----- EXERCISE DATA -----
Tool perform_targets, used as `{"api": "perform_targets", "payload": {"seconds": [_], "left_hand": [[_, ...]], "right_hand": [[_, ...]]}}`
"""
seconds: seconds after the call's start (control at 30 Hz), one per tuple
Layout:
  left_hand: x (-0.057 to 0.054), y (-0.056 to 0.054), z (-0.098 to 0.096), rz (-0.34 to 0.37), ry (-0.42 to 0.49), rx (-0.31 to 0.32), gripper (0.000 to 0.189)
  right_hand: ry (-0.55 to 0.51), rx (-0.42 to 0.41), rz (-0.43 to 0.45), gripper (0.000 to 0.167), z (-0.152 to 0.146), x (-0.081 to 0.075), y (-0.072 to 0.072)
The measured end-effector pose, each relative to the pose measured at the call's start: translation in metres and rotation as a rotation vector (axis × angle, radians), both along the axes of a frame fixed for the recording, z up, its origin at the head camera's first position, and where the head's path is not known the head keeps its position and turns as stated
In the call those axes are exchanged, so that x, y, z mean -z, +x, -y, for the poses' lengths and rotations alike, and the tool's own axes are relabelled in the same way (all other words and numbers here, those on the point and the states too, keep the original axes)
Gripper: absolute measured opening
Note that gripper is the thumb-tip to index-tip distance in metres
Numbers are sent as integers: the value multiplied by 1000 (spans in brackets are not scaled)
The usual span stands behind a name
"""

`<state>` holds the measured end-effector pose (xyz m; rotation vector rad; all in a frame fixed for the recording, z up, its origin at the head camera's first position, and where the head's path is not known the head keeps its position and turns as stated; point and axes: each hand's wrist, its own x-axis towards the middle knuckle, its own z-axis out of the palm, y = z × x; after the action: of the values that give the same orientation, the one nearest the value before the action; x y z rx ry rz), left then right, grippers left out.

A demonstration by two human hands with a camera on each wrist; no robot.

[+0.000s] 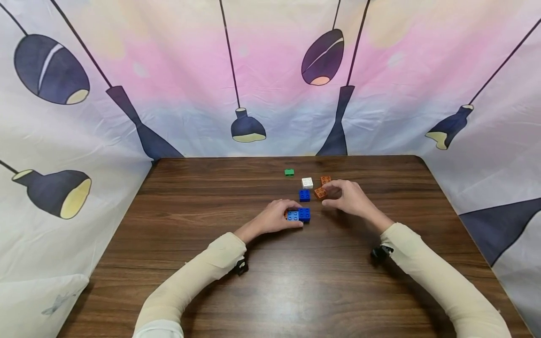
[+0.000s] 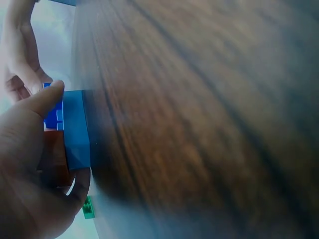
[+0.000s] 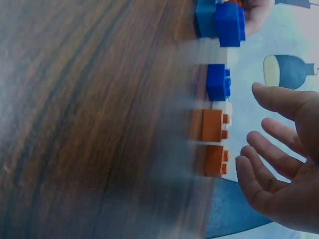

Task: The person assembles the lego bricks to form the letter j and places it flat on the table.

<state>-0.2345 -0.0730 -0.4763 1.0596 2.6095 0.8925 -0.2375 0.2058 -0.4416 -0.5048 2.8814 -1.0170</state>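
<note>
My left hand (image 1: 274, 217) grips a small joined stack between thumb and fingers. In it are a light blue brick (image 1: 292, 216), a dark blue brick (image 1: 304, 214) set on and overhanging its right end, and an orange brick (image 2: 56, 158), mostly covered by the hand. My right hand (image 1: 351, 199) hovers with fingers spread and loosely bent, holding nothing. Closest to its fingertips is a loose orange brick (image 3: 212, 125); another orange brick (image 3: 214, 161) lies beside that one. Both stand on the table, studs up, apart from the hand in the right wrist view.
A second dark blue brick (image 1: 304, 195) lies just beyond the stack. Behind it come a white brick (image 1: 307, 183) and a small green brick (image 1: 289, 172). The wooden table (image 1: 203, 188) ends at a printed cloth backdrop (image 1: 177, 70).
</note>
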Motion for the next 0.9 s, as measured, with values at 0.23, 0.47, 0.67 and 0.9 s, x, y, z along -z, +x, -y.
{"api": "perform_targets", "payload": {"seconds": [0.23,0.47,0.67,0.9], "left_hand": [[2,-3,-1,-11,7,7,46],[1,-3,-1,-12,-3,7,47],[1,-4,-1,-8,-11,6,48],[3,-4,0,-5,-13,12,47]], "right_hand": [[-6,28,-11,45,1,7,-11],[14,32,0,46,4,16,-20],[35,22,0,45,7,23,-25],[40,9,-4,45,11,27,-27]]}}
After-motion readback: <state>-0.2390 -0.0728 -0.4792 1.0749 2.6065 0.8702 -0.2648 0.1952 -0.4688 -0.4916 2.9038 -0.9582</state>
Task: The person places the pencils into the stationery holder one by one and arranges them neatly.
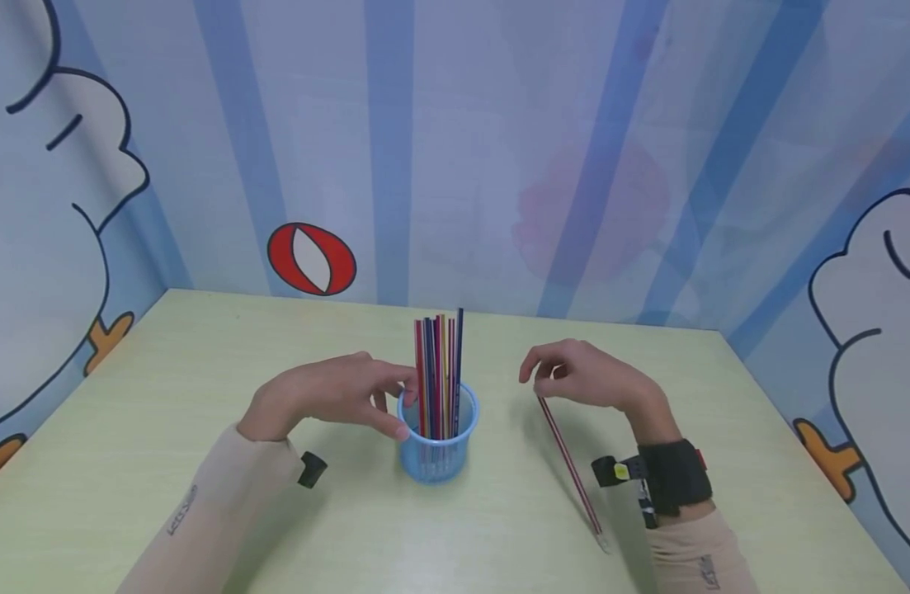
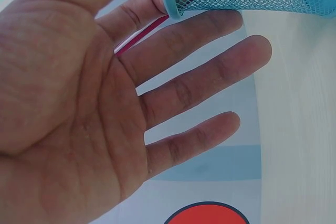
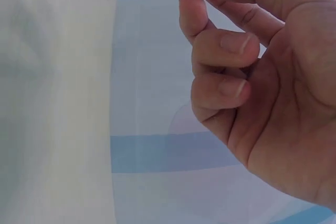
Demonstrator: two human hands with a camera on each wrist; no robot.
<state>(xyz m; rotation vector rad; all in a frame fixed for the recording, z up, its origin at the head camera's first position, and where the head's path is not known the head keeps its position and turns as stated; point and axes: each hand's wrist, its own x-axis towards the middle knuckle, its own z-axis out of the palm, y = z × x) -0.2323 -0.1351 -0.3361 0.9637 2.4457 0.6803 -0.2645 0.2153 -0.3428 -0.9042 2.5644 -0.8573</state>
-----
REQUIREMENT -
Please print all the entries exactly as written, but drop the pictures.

RESULT OF THE EXERCISE -
Tool perform_targets, used as `{"api": "perform_targets", "payload": {"seconds": [_], "left_hand": [[_, ...]], "right_hand": [[_, ...]]}}`
"""
seconds: seconds after the call's start (control at 30 Hz), one per tuple
Layout:
  left_hand: x (-0.057 to 0.054), y (-0.056 to 0.054), z (-0.098 to 0.096), rz (-0.34 to 0.37), ry (-0.42 to 0.49), rx (-0.31 to 0.32), gripper (0.000 to 0.189)
  right_hand: ry (-0.55 to 0.51), rx (-0.42 to 0.41), rz (-0.43 to 0.45), gripper (0.000 to 0.167), z (-0.152 to 0.146), x (-0.081 to 0.075), y (-0.072 to 0.072)
The measured end-effector pose, each relative to the pose measured at the call's start: translation in metres and rotation as a rotation vector (axis × angle, radians), both along the axes of a frame fixed for the recording, z up, its origin at the head camera's first position, and where the head's path is not known the head keeps its position and turns as stated
In the call those axes are exchanged, so that x, y, z mean -z, +x, -y, for the poses' lengths and rotations alike, and the tool's own axes are relabelled in the same way (all other words and numbers here, those on the point and the states too, keep the original axes)
Gripper: absolute measured opening
Note that gripper is the thumb-tip to index-tip distance in metres
Numbers are sent as integers: the value multiplied by 1000 (spans in brackets are not scaled)
The usual span stands behind a name
"""

`<state>` holds the measured end-effector pose (xyz m; rotation vector rad; all in a frame fixed for the recording, z up, its origin at the head camera's first position, and where the head's path is not known the head keeps its position and turns as stated; point and axes: each hand's wrist, its own x-axis towards the middle knuckle, its own z-axis out of the palm, y = z × x; after the action: of the values that give the same orientation, the one nearest the value before the action; x y z rx ry rz), left then right, grippers left out.

A demonstration by two human hands with a camera on each wrist; no robot.

[+0.000s] 
[+0.000s] 
[+0.000s] 

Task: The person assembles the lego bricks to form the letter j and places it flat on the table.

<state>-0.2345 -0.0730 -0.4763 1.0596 2.6095 0.8925 -0.2375 0.2058 -0.4416 -0.5048 2.8814 -1.0170</state>
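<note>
My left hand (image 1: 274, 217) grips a small joined stack between thumb and fingers. In it are a light blue brick (image 1: 292, 216), a dark blue brick (image 1: 304, 214) set on and overhanging its right end, and an orange brick (image 2: 56, 158), mostly covered by the hand. My right hand (image 1: 351, 199) hovers with fingers spread and loosely bent, holding nothing. Closest to its fingertips is a loose orange brick (image 3: 212, 125); another orange brick (image 3: 214, 161) lies beside that one. Both stand on the table, studs up, apart from the hand in the right wrist view.
A second dark blue brick (image 1: 304, 195) lies just beyond the stack. Behind it come a white brick (image 1: 307, 183) and a small green brick (image 1: 289, 172). The wooden table (image 1: 203, 188) ends at a printed cloth backdrop (image 1: 177, 70).
</note>
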Motion for the next 0.9 s, as measured, with values at 0.23, 0.47, 0.67 and 0.9 s, x, y, z along -z, +x, -y.
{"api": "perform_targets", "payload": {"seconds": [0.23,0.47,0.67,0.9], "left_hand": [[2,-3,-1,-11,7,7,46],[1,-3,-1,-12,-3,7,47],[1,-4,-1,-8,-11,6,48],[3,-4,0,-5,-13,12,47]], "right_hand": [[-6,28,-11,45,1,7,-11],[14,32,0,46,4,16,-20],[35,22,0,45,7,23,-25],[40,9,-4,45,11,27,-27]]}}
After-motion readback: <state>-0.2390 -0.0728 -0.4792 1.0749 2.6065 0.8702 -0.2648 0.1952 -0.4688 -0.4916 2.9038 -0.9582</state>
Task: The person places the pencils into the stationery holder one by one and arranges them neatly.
Demonstrator: two human hands with a camera on each wrist; no robot.
<state>(xyz m; rotation vector rad; all in a frame fixed for the recording, z up, its origin at the head camera's first position, and where the head's path is not known the head keeps its position and turns as stated; point and axes: each hand's wrist, its own x-axis towards the middle knuckle, its own z-axis out of the palm, y = z × x) -0.2323 -0.1351 -0.3361 0.9637 2.4457 0.6803 -0.2645 0.2153 -0.3428 -0.9042 2.5644 -0.8573</state>

The output is now complete.